I mean, in marketing, no company would ever try to convince someone to buy something by stressing its unpopularity (“you should wear boots like these because only 35% of other young women wore them last season”? Not effective.).

We get people to do things, especially things they may have never done before, or may even be reluctant to do, by normalizing the experience, creating a like-minded community, and taking away as much of the uncertainty as we can, in order to make it really, really easy to make the behavior change.

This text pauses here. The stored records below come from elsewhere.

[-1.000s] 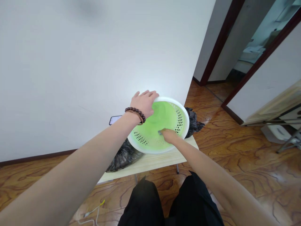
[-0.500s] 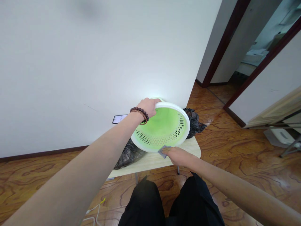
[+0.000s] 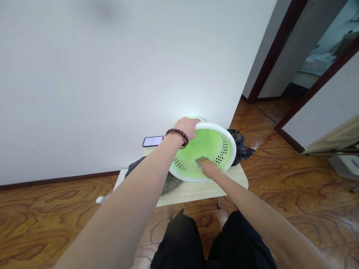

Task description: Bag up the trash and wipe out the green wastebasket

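A green plastic basket (image 3: 209,144) with a white rim and rows of holes in its side is tilted with its opening toward me, over a light wooden table. My left hand (image 3: 187,126), wearing a beaded bracelet, grips the rim at its upper left. Inside the basket, my right hand (image 3: 207,166) holds a small grey cloth (image 3: 199,161) against the lower inner wall. Its fingers are closed on the cloth.
The small table (image 3: 193,191) stands against a white wall. A phone (image 3: 153,141) lies left of the basket. Black plastic bags sit on both sides, one at the right (image 3: 241,147) and one partly under my left arm (image 3: 170,184). A doorway is at the upper right.
My right hand has moved with the cloth from the basket's lower outer rim to its inside. My left hand still grips the rim. The view has shifted slightly, showing more of the table's left end.
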A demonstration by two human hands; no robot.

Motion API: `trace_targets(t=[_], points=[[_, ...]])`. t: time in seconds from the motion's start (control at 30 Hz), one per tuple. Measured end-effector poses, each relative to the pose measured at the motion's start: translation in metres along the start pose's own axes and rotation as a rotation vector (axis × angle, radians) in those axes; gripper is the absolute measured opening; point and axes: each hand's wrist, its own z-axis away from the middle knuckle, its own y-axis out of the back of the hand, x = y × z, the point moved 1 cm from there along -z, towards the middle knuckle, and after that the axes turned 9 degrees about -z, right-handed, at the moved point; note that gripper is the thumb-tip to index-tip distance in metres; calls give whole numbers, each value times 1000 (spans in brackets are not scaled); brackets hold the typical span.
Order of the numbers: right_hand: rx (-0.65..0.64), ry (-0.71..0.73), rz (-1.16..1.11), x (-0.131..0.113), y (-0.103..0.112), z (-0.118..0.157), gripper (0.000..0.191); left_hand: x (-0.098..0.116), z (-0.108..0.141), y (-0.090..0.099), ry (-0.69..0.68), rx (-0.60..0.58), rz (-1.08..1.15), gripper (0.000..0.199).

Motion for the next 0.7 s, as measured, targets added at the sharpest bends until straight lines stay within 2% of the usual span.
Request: trace_targets(t=[0.2, 0.3, 0.37, 0.53, 0.63, 0.7], points=[[-71, 128, -24, -13, 2, 49, 49, -2, 3, -3, 37, 5, 27, 46], [-134, 136, -85, -13, 12, 56, 48, -3, 5, -4, 45, 16, 37, 47], [-105, 112, -123, -12, 19, 46, 49, -4, 5, -5, 58, 11, 39, 46], [151, 48, -97, -5, 23, -7, 57, -6, 2, -10, 67, -15, 47, 46], [135, -4, -39, 1, 8, -28, 50, -7, 2, -12, 68, -2, 47, 47], [88, -5, -20, 4, -4, -30, 48, -7, 2, -12, 76, 6, 51, 46]])
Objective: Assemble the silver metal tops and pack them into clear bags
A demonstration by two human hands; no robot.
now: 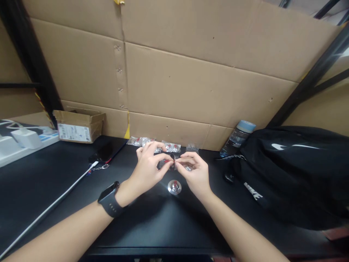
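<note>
A small finger cymbal (172,158), seen nearly edge-on, is pinched between both hands above the black table. My left hand (150,163) grips its rim from the left with thumb and fingers. From the right, the thumb and fingertips of my right hand (194,171) close at the cymbal's middle, by a bit of red cord. Below them a second finger cymbal (172,187) lies on the table, its dome up and a red cord loop on top. Behind my hands several clear packets (171,146) with shiny discs and red cord lie along the back.
On the left are an open cardboard box (74,131), a white power strip (29,148), a dark phone (105,151) and a white cable (51,205). A bottle (237,137) and a black bag (289,174) stand right. A cardboard wall (191,80) closes the back.
</note>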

So, what does this look like in the realm of voter engagement, since we want people to shape our electorate, not wear matching footwear?

What if we…

  • Had high school seniors register to vote as part of the classroom experience, when they turn 18, so that they’re registering as a group?
  • Used voter data to target those who are not engaged in the electoral process, by highlighting others within their social networks/peer groups who are? (“Can I register you to vote today? Your neighbors have really high voter participation, so I figured you would probably want to get registered, too.”)
  • Presented examples of reference peers voting, in a sort of micro-targeted ‘Rock-the-Vote’ way?
  • Implemented more user-friendly voting procedures, so that voting wasn’t such an extraordinary experience (like allowing online voting, or allowing people to vote in places they frequent (their own schools/colleges, for example) rather than the church down the street they only go in once every two/four years?
  • Invested in marketing campaigns that underscore not only the civic importance of voting but, indeed, its centrality to our understanding of what it means to be an American…a sort of, “everyone’s doing this, so we’d love you to join us” message?
  • Reached out to underrepresented communities year-round, instead of expecting that they’ll make a big behavior shift right around election time?

What kinds of approaches do you think would ‘nudge’ unlikely voters to civic engagement? How are you shifting from a ‘thou shalt’ to a ‘wouldn’t you like to, too?’ message?

How can we make claiming our civic right as ubiquitous as those boots?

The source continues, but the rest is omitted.